_ABOUT THIS EXERCISE_
Give the data again exactly as it is written.

Start of DATA SEGMENT

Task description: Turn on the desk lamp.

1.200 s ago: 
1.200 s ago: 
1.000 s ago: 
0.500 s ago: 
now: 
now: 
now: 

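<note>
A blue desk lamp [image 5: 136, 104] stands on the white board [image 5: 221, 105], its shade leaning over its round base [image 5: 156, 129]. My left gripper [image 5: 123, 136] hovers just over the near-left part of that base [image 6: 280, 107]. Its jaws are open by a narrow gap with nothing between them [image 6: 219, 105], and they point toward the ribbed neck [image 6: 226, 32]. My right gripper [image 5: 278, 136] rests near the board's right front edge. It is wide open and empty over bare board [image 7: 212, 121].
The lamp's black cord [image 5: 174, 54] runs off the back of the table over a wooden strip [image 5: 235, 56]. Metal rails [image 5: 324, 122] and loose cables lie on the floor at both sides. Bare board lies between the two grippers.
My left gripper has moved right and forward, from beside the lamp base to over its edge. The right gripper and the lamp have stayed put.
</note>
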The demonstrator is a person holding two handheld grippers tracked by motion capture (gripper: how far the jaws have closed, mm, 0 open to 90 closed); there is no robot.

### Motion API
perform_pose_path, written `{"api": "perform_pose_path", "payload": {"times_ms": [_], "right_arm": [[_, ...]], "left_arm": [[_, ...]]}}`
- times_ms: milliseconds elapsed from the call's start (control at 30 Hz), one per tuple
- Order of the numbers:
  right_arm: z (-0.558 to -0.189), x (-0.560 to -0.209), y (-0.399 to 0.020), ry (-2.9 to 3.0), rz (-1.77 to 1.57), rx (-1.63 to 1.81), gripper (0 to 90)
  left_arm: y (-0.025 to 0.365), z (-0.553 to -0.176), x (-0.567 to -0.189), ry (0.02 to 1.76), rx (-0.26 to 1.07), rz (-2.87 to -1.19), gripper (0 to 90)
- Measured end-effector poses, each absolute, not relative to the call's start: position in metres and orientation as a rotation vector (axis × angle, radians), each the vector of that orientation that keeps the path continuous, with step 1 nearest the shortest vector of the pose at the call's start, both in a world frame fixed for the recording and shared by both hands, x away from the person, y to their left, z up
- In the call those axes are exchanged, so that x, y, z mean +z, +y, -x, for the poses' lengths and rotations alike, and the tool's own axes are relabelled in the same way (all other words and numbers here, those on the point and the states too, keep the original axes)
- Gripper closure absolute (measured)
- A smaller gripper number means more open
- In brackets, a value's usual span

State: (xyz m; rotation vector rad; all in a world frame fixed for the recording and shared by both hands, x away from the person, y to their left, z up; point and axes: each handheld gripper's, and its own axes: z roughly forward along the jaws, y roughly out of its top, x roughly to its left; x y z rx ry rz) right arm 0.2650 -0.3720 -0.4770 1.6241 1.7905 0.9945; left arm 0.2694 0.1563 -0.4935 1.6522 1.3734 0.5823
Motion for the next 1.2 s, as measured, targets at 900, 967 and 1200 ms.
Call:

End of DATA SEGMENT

_SOLUTION_
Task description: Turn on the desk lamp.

1.200 s ago: 
1.200 s ago: 
1.000 s ago: 
0.500 s ago: 
now: 
now: 
now: 

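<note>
A blue desk lamp [image 5: 136, 104] stands on the white board [image 5: 221, 105], its shade leaning over its round base [image 5: 156, 129]. My left gripper [image 5: 123, 136] hovers just over the near-left part of that base [image 6: 280, 107]. Its jaws are open by a narrow gap with nothing between them [image 6: 219, 105], and they point toward the ribbed neck [image 6: 226, 32]. My right gripper [image 5: 278, 136] rests near the board's right front edge. It is wide open and empty over bare board [image 7: 212, 121].
The lamp's black cord [image 5: 174, 54] runs off the back of the table over a wooden strip [image 5: 235, 56]. Metal rails [image 5: 324, 122] and loose cables lie on the floor at both sides. Bare board lies between the two grippers.
My left gripper has moved right and forward, from beside the lamp base to over its edge. The right gripper and the lamp have stayed put.
</note>
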The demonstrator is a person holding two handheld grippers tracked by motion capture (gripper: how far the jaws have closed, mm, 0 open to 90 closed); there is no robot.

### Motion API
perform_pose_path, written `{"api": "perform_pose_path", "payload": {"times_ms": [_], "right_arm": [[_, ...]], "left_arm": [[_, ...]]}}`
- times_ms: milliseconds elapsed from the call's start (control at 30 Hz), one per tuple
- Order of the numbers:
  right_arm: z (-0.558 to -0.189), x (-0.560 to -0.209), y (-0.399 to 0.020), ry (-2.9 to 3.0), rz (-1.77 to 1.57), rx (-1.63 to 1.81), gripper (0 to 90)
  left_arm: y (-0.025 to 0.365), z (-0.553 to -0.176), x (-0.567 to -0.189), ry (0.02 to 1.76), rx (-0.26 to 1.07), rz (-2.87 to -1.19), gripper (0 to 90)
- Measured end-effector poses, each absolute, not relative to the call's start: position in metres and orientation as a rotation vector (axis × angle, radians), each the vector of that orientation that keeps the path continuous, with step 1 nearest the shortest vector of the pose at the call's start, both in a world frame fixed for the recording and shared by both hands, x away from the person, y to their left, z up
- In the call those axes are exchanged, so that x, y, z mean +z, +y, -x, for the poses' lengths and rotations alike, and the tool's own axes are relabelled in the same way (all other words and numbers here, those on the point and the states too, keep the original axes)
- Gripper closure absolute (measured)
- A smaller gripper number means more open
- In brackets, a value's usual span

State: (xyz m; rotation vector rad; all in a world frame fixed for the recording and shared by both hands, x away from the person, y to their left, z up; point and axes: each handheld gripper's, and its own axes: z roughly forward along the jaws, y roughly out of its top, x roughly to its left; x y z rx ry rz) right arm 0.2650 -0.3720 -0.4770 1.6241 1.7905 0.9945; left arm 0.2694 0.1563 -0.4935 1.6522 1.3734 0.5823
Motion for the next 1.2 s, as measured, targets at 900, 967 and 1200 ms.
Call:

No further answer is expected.